Double Your Subscriber Numbers Overnight!

Every month, I trash at least 4 or 5 magazines — without reading them.

They arrive in the mail. I stopped subscribing to them ages ago.

Magazine stack
Creative Commons License photo credit: bravenewtraveler

I’m sure I’m not alone. A number of friends of mine were just grousing about this annoying issue last week. It’s not just a waste of paper. It’s needless clutter. I have to pay to have unwanted periodicals hauled away. And it’s all a huge waste of my time.

But magazine publishers need to keep their subscriber numbers artificially elevated to keep their advertising prices artificially elevated. Pull the plug on your magazine subscription, and 50% of the time, the monthlies keep coming, anyway. The other 50% of the time, you’ll get swamped with sales letters that beg you to re-subscribe — at rock-bottom prices.

Quality of subscriber? Not important.

Quantity? That’s what these flailing magazine publishers are after.
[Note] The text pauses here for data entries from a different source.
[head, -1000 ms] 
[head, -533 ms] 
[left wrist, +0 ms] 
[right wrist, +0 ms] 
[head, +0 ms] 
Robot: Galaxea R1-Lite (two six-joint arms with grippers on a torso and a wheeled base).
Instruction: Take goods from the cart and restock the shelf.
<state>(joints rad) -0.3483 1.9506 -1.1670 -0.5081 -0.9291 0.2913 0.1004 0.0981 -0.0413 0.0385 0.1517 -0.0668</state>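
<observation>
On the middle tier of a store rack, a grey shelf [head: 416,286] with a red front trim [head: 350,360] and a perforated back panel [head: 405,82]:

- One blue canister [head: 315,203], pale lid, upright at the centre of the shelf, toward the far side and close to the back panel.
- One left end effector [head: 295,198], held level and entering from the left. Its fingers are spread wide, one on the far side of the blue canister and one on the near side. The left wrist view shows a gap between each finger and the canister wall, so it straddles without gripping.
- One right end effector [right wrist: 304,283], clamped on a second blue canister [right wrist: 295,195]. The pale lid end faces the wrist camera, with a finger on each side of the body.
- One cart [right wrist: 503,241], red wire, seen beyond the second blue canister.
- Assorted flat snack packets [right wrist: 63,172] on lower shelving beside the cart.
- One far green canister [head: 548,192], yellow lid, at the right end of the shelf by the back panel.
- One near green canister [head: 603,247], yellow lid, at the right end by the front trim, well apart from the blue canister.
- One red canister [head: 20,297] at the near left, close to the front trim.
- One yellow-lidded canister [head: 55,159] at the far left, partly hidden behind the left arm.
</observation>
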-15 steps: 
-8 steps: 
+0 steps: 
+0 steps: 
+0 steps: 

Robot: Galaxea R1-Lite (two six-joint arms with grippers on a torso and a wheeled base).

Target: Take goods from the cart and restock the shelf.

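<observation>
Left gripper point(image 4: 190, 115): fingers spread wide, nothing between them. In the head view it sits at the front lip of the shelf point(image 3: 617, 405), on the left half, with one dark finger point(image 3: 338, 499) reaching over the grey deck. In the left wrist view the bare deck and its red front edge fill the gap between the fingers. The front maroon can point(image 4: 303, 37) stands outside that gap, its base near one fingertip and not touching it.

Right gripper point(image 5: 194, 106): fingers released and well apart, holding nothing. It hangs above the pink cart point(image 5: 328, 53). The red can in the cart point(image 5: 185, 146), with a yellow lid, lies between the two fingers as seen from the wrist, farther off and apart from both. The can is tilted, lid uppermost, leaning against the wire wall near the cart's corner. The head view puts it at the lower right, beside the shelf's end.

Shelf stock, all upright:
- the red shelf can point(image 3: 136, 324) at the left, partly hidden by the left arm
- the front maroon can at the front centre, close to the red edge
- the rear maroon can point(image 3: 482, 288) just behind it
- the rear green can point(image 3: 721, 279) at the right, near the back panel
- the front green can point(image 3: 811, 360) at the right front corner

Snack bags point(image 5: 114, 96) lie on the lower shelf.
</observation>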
What’s this have to do with your social media subscriptions? I was a little surprised to hear two internet marketing colleagues whine about their paltry number of “subscribers” this week — and the desperate measures they were considering to increase their numbers. One considered a crazy scheme to increase blog subscriber numbers, and another felt like a failure for having slightly less than 1,000 Twitter followers — after Twittering for a few days.

To me, this kind of needless fretting over subscriber numbers seems like a form of mental illness.

Or perhaps all three?

In reality, the number of subscribers my cohorts have is irrelevant. Ironically, the quality of the relationships they have with their current subscribers — that’s actually very good! Their subscribers seem to love them — in spite of their neuroses! This camp of lovey-doviness should ensure the word-of-mouse (yeah, I meant mouse!) that will increase the quantity of subscriber numbers.

Over time.

But, my neurotic colleagues want instant results, and instant popularity. They measure their value not in the quality of their relationships, but the quantity. (I also suspect my colleagues are attracting an equally neurotic subscriber base, what with the law of attraction being universal and all.) I hope their quantity-quantity-quantity attitudes don’t make their current subscribers feel unappreciated — because that can surely impact long term goals!
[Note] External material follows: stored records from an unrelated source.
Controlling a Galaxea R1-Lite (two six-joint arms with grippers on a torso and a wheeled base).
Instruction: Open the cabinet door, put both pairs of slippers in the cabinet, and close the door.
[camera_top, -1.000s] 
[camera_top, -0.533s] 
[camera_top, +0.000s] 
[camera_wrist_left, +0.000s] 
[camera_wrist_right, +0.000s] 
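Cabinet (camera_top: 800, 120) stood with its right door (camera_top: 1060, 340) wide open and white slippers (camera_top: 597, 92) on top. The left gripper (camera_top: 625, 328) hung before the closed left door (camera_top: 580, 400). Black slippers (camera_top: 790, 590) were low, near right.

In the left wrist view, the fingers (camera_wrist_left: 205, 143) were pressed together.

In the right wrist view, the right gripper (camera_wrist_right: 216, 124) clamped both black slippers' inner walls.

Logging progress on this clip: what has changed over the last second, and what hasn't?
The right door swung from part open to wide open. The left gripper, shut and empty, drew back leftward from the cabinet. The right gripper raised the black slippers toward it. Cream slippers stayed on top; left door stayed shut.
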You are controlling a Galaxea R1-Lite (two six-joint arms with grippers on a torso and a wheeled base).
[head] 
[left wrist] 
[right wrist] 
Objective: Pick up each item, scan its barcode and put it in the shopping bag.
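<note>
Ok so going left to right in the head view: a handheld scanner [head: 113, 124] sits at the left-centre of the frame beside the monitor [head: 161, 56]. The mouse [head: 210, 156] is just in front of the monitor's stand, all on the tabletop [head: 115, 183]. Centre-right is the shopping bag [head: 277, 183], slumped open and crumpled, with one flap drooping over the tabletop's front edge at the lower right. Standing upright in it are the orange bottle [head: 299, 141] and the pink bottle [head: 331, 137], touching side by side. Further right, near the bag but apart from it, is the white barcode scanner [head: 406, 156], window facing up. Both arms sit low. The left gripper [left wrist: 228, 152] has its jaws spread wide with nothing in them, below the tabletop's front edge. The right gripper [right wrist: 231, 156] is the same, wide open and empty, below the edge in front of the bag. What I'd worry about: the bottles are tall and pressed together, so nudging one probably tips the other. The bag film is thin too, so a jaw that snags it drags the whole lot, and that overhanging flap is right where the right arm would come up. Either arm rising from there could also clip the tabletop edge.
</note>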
Like John Lennon said, “Instant Karma’s Gonna Get You!”

Over the following weeks, I’ll share some of the unethical and neurotic ideas I’ve heard to increase your followers, connections, and subscribers. They’ll work like crazy all right — but I wouldn’t recommend a single one of these tactics!

You don’t want to be like a magazine, after all! Or develop a mental illness…
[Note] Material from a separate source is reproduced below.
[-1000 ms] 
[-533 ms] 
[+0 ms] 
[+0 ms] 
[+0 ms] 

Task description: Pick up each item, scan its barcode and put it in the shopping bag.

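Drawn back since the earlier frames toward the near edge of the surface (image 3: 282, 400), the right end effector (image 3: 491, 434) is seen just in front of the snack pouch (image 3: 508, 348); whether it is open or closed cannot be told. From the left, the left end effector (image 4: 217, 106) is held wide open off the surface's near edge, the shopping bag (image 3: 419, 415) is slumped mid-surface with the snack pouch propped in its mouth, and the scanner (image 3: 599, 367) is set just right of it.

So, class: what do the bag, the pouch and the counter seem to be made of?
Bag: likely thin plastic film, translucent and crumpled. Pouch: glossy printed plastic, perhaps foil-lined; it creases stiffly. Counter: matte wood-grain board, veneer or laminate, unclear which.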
I’ll also share some ethical and humane ideas for increasing subscriber quantity — and quality.

First up: here is one completely legitimate way to increase your blog subscriber numbers — overnight!

Use the Feedburner FeedSmith Plugin. If you’re using WordPress to self-publish your blog and Feedburner to manager your Blog feed, be sure to use the FeedSmith Plugin for Wordpress. This plugin scoops up all the different ways someone might be subscribing to your feed, and re-directs them to Feedburner. You can keep track of every subscriber.

Now, my sensational headline “Double Your Subscriber Numbers Overnight” is about as true as any headline you’ll see on any woman’s magazine in the checkout stand. You actually already HAVE these subscribers — you just aren’t SHOWING all your subscribers NUMBERS in your Feedburner subscriber counts without this plugin. You can’t brag effectively without it!

And if you’re subscriber-quantity neurotic, seeing a higher number will make you feel better.

For about a second.

:)

(Results may vary. One WordPress user I know only saw a 50% increase. And it took two days, instead of overnight. But that justified the 5 minutes of work it took to download, upload, and activate the plugin. And yeah, bragging rights aside, accurate measurements are actually important!)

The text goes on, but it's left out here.